[Opening GIVEN INFORMATION section]

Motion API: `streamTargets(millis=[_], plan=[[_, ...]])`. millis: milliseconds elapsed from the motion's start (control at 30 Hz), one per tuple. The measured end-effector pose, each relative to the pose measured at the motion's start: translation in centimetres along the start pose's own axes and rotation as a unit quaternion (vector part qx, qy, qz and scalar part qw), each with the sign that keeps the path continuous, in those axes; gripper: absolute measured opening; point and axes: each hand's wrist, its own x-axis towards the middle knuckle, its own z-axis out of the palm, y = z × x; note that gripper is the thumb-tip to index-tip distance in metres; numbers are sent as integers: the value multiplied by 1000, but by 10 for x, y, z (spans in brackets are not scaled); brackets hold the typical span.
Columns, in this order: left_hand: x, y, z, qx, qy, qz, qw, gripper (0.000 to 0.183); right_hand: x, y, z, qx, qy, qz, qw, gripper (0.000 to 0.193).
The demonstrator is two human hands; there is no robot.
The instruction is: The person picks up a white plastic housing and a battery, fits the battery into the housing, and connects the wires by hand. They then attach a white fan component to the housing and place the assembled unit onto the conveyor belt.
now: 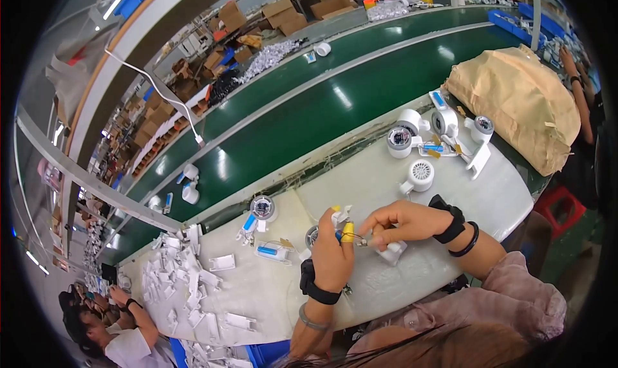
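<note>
My left hand is closed around a small wired fan assembly, of which a yellow piece and a bit of blue show beside the fingers. Thin wires run from it toward my right hand, whose thumb and fingers pinch together at the wire ends. What exactly sits between those fingertips is too small to make out. Below the right hand, a white plastic part is partly hidden. A round fan head shows in part behind my left hand. Left of it lies a white handle shell with a blue battery.
White shells pile up at the table's left. Several fan heads lie at the right, before a brown paper bag. Beyond the table's far edge runs a green conveyor belt. A co-worker sits at the lower left.
</note>
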Motion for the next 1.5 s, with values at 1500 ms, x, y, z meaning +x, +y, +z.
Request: streamTargets(millis=[1500], plan=[[-8, 6, 9, -422, -119, -87, 894, 36, 10, 30, 20, -503, 292, -357, 731, 25]])
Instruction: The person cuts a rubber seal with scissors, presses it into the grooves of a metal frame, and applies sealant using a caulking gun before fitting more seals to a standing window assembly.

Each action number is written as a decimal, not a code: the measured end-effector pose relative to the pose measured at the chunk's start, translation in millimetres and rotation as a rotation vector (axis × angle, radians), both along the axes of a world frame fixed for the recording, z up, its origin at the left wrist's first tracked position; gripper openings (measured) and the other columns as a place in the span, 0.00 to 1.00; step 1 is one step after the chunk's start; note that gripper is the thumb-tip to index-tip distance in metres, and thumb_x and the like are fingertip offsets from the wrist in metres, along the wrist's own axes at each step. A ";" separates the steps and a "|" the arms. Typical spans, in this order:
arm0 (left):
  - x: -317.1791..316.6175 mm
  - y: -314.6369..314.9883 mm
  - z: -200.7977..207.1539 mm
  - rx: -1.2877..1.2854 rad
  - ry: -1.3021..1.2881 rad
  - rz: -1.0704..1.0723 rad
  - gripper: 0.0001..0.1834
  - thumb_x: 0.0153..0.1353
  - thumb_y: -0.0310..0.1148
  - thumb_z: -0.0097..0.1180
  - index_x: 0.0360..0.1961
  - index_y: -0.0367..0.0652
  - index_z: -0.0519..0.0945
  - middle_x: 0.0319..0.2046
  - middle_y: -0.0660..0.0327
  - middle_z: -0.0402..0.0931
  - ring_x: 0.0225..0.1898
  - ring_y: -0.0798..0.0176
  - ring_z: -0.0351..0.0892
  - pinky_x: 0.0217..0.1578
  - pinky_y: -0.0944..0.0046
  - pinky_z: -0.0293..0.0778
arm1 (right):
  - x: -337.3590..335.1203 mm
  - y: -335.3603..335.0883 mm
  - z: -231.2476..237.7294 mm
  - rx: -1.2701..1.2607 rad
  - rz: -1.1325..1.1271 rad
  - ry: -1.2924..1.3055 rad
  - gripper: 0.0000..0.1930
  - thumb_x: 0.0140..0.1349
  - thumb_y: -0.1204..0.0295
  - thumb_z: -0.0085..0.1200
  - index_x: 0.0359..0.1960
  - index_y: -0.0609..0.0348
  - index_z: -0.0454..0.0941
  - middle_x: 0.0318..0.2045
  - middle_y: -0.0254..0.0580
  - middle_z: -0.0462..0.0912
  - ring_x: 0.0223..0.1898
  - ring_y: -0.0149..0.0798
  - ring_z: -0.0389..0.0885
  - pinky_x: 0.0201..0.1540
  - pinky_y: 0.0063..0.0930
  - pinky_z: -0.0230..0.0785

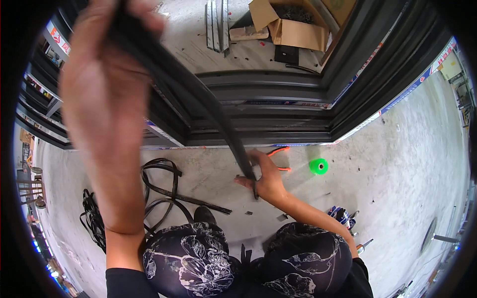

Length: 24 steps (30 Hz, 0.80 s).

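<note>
A long black rubber sealing strip [201,97] runs slantwise from the upper left down to the middle of the view. My left hand [107,89], large and blurred close to the camera, is closed around its upper part. Lower down, my right hand [271,181] grips the strip near its other end, thumb and fingers around it. A short end of strip hangs below those fingers. Beyond the strip stands a dark window frame [263,79] with stepped profiles. Orange-handled pliers [284,169] show beside my right hand, their head hidden behind it.
A green roll [318,166] rests on the concrete floor to the right. Loops of black strip [161,191] lie at the left, near my shoe [204,215]. Inside the frame's opening are a cardboard box [303,35] and metal profiles [216,27]. More dark frames [42,109] stand at the left.
</note>
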<state>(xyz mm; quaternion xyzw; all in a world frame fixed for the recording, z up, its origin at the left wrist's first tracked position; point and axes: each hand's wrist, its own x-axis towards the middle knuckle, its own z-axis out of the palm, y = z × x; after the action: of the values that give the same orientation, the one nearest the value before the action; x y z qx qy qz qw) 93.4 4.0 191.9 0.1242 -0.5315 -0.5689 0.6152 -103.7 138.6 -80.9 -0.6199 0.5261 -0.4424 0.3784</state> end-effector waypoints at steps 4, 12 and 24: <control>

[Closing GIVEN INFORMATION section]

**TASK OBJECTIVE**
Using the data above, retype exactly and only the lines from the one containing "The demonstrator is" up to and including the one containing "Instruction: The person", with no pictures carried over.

**EXERCISE RESPONSE**
The demonstrator is two human hands; there is no robot.
The instruction is: The person picks up a white plastic housing and a battery, fits the battery into the housing, and connects the wires by hand. They then attach a white fan component to the housing and place the assembled unit onto the conveyor belt.
now: 
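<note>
My left hand is closed around a small wired fan assembly, of which a yellow piece and a bit of blue show beside the fingers. Thin wires run from it toward my right hand, whose thumb and fingers pinch together at the wire ends. What exactly sits between those fingertips is too small to make out. Below the right hand, a white plastic part is partly hidden. A round fan head shows in part behind my left hand. Left of it lies a white handle shell with a blue battery.
White shells pile up at the table's left. Several fan heads lie at the right, before a brown paper bag. Beyond the table's far edge runs a green conveyor belt. A co-worker sits at the lower left.
</note>
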Motion for the next 1.5 s, with values at 1500 ms, x, y, z meaning +x, +y, +z.
Request: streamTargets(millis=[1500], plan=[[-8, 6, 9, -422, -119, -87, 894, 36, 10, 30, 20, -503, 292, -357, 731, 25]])
Instruction: The person cuts a rubber seal with scissors, presses it into the grooves of a metal frame, and applies sealant using a caulking gun before fitting more seals to a standing window assembly.

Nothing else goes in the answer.